Required action | Exactly as written and without the pictures, output the entries below.

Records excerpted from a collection

========================================

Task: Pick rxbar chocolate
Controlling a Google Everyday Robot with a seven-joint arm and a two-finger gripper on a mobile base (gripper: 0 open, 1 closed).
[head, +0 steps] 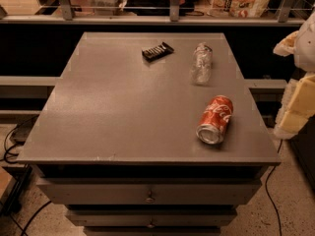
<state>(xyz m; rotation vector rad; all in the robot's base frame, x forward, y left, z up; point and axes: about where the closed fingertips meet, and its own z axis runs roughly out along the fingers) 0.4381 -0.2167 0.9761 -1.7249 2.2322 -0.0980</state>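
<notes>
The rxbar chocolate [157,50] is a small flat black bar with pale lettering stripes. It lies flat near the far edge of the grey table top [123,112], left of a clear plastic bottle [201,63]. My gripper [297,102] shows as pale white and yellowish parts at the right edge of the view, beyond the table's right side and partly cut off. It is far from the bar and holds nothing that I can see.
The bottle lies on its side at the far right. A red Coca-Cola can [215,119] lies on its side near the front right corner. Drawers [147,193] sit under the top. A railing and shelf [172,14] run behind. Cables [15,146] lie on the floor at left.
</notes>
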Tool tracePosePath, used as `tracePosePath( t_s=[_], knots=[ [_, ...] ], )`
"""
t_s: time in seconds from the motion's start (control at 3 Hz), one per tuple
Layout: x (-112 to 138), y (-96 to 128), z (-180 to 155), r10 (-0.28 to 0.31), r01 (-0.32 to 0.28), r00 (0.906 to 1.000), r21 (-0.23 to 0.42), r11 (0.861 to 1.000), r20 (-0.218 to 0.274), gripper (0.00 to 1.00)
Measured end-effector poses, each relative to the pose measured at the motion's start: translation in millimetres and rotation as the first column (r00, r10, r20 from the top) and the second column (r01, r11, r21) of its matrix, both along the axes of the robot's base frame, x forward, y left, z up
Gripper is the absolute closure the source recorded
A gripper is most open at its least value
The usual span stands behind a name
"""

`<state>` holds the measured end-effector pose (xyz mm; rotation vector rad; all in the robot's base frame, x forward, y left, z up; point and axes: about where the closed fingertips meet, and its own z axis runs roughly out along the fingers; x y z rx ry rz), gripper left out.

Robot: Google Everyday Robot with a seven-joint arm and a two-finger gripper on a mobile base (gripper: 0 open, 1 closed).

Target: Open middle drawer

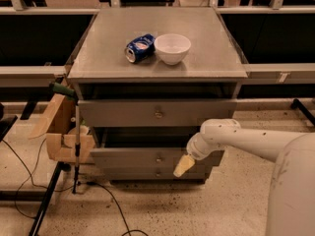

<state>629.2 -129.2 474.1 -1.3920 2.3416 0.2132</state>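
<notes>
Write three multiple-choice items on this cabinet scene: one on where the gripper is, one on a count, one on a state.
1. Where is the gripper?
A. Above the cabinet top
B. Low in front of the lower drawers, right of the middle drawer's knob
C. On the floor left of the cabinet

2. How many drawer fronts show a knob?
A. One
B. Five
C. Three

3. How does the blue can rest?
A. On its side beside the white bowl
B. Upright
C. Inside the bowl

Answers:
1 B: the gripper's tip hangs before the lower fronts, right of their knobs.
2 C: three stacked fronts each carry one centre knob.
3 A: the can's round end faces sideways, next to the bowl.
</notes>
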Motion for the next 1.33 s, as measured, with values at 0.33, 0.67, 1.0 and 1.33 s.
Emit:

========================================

Exercise result |
Task: Pick rxbar chocolate
Controlling a Google Everyday Robot with a seven-joint arm and a two-finger gripper on a mobile base (gripper: 0 open, 1 closed).
[head, +0 steps] 
<state>(xyz m; rotation vector rad; all in the robot's base frame, x forward, y left, z up; point and axes: about where the closed fingertips meet, and its own z axis runs roughly out along the fingers) 0.4381 -0.2167 0.9761 -1.7249 2.2322 -0.0980</state>
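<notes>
The rxbar chocolate [157,50] is a small flat black bar with pale lettering stripes. It lies flat near the far edge of the grey table top [123,112], left of a clear plastic bottle [201,63]. My gripper [297,102] shows as pale white and yellowish parts at the right edge of the view, beyond the table's right side and partly cut off. It is far from the bar and holds nothing that I can see.
The bottle lies on its side at the far right. A red Coca-Cola can [215,119] lies on its side near the front right corner. Drawers [147,193] sit under the top. A railing and shelf [172,14] run behind. Cables [15,146] lie on the floor at left.
</notes>
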Tool tracePosePath, used as `tracePosePath( t_s=[_], knots=[ [_, ...] ], )`
"""
t_s: time in seconds from the motion's start (control at 3 Hz), one per tuple
Layout: x (-112 to 138), y (-96 to 128), z (-180 to 155), r10 (-0.28 to 0.31), r01 (-0.32 to 0.28), r00 (0.906 to 1.000), r21 (-0.23 to 0.42), r11 (0.861 to 1.000), r20 (-0.218 to 0.274), gripper (0.00 to 1.00)
Measured end-effector poses, each relative to the pose measured at the motion's start: translation in millimetres and rotation as the first column (r00, r10, r20 from the top) and the second column (r01, r11, r21) of its matrix, both along the axes of the robot's base frame, x forward, y left, z up
Gripper is the absolute closure the source recorded
A gripper is most open at its least value
The usual span stands behind a name
"""

`<state>` holds the measured end-effector pose (xyz mm; rotation vector rad; all in the robot's base frame, x forward, y left, z up; point and axes: about where the closed fingertips meet, and its own z axis runs roughly out along the fingers; x y z rx ry rz), gripper left out.

Robot: Google Everyday Robot with a seven-joint arm and a two-finger gripper on a mobile base (gripper: 0 open, 1 closed).

Target: Open middle drawer


<state>629.2 -129.2 474.1 -1.3920 2.3416 0.2132</state>
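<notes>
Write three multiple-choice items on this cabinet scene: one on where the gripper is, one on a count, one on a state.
1. Where is the gripper?
A. Above the cabinet top
B. Low in front of the lower drawers, right of the middle drawer's knob
C. On the floor left of the cabinet

2. How many drawer fronts show a knob?
A. One
B. Five
C. Three

3. How does the blue can rest?
A. On its side beside the white bowl
B. Upright
C. Inside the bowl

Answers:
1 B: the gripper's tip hangs before the lower fronts, right of their knobs.
2 C: three stacked fronts each carry one centre knob.
3 A: the can's round end faces sideways, next to the bowl.
</notes>
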Motion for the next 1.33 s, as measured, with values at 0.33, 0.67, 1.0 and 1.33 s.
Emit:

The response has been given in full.